EUGENE, Ore. -- Adopting was all the rage when the pandemic first began, but there are some pet owners who've had a change of heart or a change of situation.
At places like the Greenhill Humane Society, animals are surrendered for a number of reasons and the pandemic has played a role. Megan Brezovar, the Human Education Manager for Greenhill, said it's been a busy year, with more than 3,000 animals helped in 2021. But not all homes are forever.
"What we have seen, due to the pandemic, is a lot of dogs being surrendered due to behavior issues," Brezovar said. "Our theory is that these animals were adopted or purchased during the pandemic, but they didn't get that opportunity of socialization and training classes because everything was shut down, people were afraid of going out. So a lot of the dogs under our care right now haven't had the experience of interacting or socializing with other dogs."
This is why Brezovar and volunteers are trained to work with animals who might need some special attention.
"These wonderful people are out here working on socializing these animals and doing our best to see if we can get them socialized, work on their behavior, and make them more adoptable," Brezovar said.
And other local animal shelters are always fighting to get their animals into good homes. Wiggly Tails Dog Rescue is another local shelter. Ericka Thessan has been on the board for Wiggly Tails for over a year. She said there was a slight increase in adoptions at the beginning of the pandemic. And she said some of the reasons they've seen for surrender are the same as Greenhill.
"We have had some local owners where someone had a puppy; now they're going back to the office and the dogs just haven't had a lot of training or socialization," Thessan said.
Ruth Bern, who's a part of the adoption team at the Cat Rescue and Adoption Network, said they've also seen an influx in felines.
"Last year we saw a huge intake in people needing to surrender cats, or pregnant cats giving birth because the spay and neuter clinics were closed," Bern said. "So we broke all of our records on how many cats we helped last year.

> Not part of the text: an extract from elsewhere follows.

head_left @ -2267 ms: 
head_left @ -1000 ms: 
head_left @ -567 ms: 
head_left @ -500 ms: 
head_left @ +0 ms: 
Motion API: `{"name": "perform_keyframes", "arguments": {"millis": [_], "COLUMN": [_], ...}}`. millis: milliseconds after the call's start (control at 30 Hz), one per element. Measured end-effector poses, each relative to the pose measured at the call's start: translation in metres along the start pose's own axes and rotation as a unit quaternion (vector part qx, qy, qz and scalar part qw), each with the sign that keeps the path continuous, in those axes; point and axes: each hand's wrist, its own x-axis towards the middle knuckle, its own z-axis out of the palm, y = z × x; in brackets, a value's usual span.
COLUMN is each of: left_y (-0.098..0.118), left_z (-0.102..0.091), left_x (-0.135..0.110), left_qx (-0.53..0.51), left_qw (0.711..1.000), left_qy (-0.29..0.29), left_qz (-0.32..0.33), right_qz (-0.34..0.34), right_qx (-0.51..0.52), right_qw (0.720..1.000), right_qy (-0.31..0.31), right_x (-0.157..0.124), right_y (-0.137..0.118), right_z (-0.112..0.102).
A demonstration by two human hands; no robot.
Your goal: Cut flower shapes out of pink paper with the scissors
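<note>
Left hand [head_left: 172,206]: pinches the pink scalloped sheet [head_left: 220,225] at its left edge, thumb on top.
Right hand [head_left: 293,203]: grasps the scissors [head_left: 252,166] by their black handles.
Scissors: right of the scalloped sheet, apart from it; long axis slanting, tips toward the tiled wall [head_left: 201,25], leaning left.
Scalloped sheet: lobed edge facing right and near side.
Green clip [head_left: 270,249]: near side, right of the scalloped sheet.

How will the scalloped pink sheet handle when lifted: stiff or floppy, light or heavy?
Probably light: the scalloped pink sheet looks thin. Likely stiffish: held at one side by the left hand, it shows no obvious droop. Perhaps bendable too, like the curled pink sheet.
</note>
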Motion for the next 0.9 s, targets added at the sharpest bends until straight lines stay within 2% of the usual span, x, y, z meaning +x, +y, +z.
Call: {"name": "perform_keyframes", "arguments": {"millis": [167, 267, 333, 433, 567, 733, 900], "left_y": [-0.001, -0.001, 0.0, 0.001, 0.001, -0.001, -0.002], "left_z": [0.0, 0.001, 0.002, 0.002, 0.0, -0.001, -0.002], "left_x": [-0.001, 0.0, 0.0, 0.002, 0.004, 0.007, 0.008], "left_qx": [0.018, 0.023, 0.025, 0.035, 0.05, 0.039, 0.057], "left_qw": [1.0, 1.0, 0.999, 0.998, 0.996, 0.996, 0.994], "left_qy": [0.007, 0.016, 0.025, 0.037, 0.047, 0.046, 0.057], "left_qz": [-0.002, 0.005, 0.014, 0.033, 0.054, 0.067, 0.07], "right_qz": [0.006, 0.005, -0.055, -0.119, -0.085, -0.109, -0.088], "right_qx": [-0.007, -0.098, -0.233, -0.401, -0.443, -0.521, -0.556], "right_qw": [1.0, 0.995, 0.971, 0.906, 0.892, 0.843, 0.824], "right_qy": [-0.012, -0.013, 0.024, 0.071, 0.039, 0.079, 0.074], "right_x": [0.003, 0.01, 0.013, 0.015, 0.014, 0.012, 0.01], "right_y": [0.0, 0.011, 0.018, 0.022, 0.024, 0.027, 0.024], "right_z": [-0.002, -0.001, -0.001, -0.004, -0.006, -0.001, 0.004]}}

It was in the 800s but usually we're in the 600 range."
There is a lot that can go into caring for an animal, such as making sure they're comfortable while they make the transition from a temporary home to a forever home.
Bern and Thessan both said fostering an animal is the way to go if you aren't sure about adoption.

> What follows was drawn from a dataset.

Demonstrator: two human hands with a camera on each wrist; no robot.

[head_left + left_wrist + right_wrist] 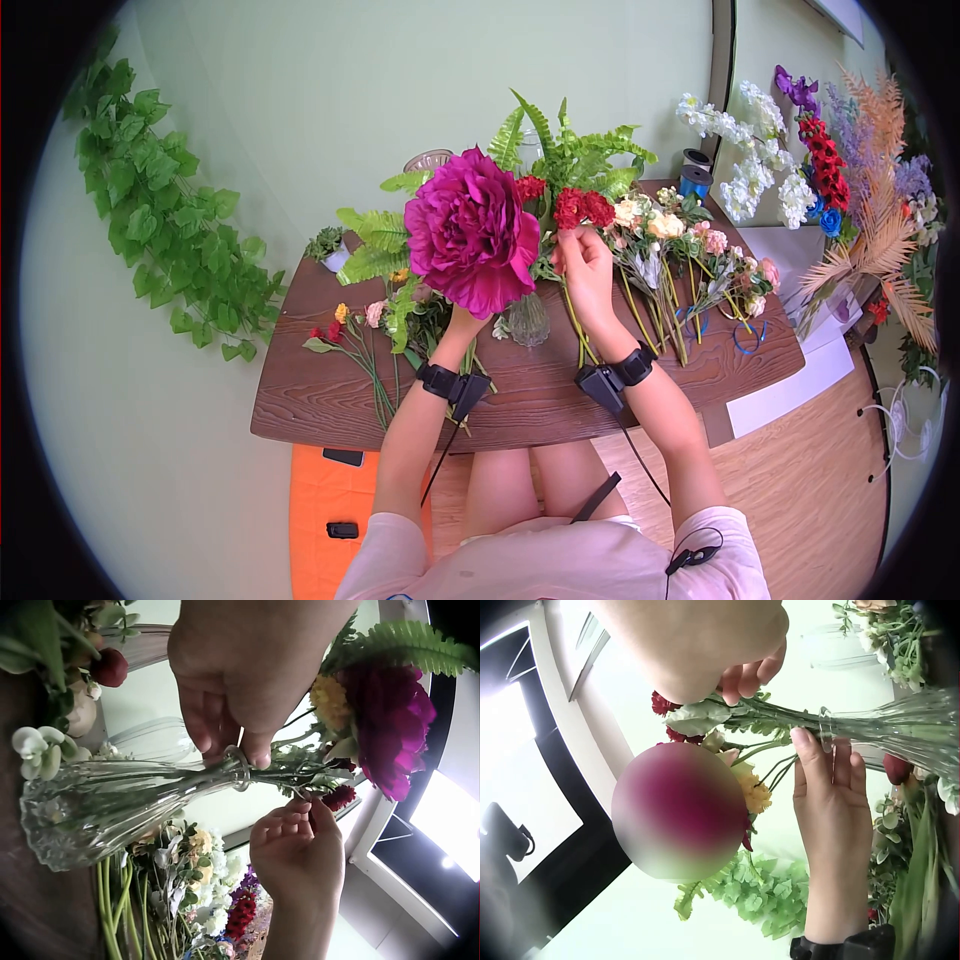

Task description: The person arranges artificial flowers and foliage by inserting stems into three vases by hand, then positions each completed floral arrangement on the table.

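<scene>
A clear ribbed glass vase (112, 795) stands on the wooden table with a bunch of stems in its neck. My left hand (240, 682) grips the vase at its rim, thumb on one side and fingers on the other. A large magenta peony (470, 235) leans out over that hand and hides most of it in the head view. My right hand (588, 262) pinches just under a ruffled red flower (583, 208) at the right of the bouquet. Green fern fronds (590, 150) rise at the back, and a yellow flower (330, 701) sits beside the peony.
Loose cream and pink flowers (665, 225) with long stems lie right of the vase. More cut stems (370, 360) lie at left, near a small potted plant (335, 250). Ribbon spools (695, 180) stand at the back right, before tall dried and purple flowers (850, 190).
</scene>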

"If they can't commit to a lifelong commitment, but they still want to interact with cats, we say, 'Well why don't you foster?' We have such a huge need for fosters," said Bern.
Thessan, who has fostered dogs for three years with Wiggly Tails, has ended up adopting some of the furry friends she's fostered.
"It's neat to get them to our houses and to be able to get them healthier and sort of watch their personalities come out, so it's pretty fun," said Thessan.